→ **Directions**: Return the listing exactly as it appears, but strip out the images.
[Supplied data Boundary: Start]
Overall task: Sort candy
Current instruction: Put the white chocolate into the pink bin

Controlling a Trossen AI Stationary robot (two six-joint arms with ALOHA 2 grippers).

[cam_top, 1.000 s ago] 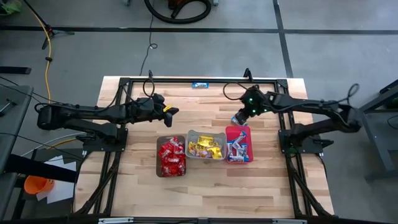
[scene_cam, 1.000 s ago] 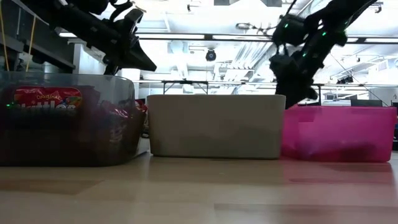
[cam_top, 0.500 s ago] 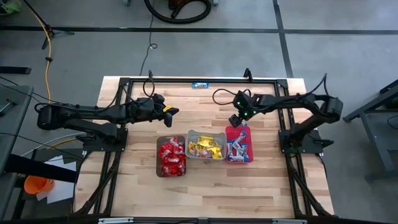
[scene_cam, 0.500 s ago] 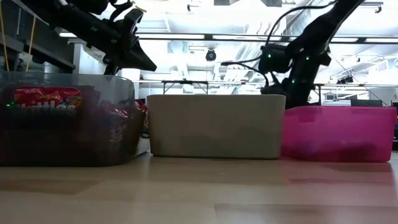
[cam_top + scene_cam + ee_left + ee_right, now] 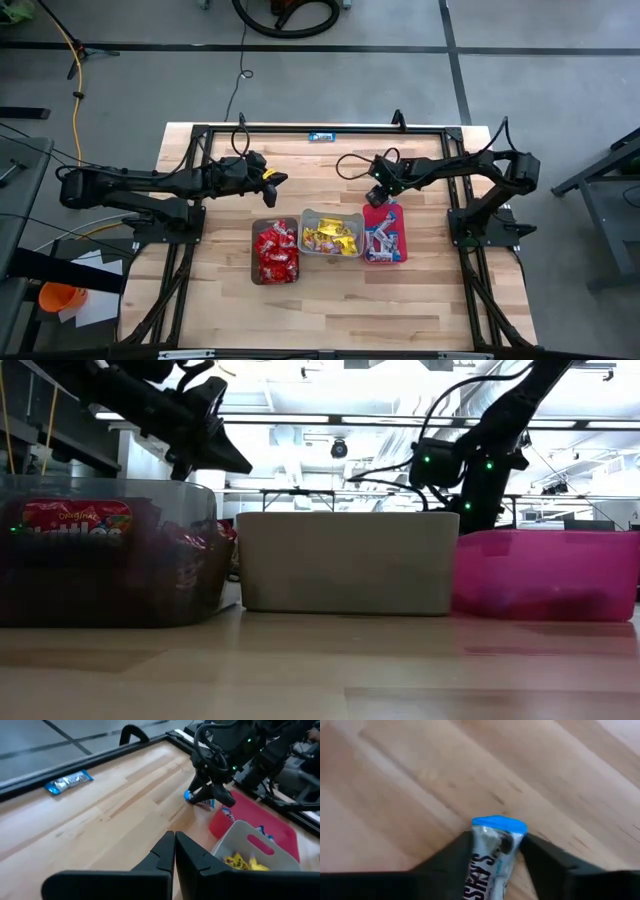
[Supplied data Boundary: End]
→ **Output of the task**:
Overall task: Sort candy
Current instruction: Put the white chocolate into the pink bin

Controlling a Trossen AI Stationary robot (two six-joint arms with ALOHA 2 grippers).

[cam_top, 1.000 s ago] 
[scene_cam, 1.000 s ago] 
[cam_top, 0.500 s ago] 
[scene_cam, 0.500 s ago] 
[cam_top + scene_cam + ee_left + ee_right, now] 

What the exercise required is now done.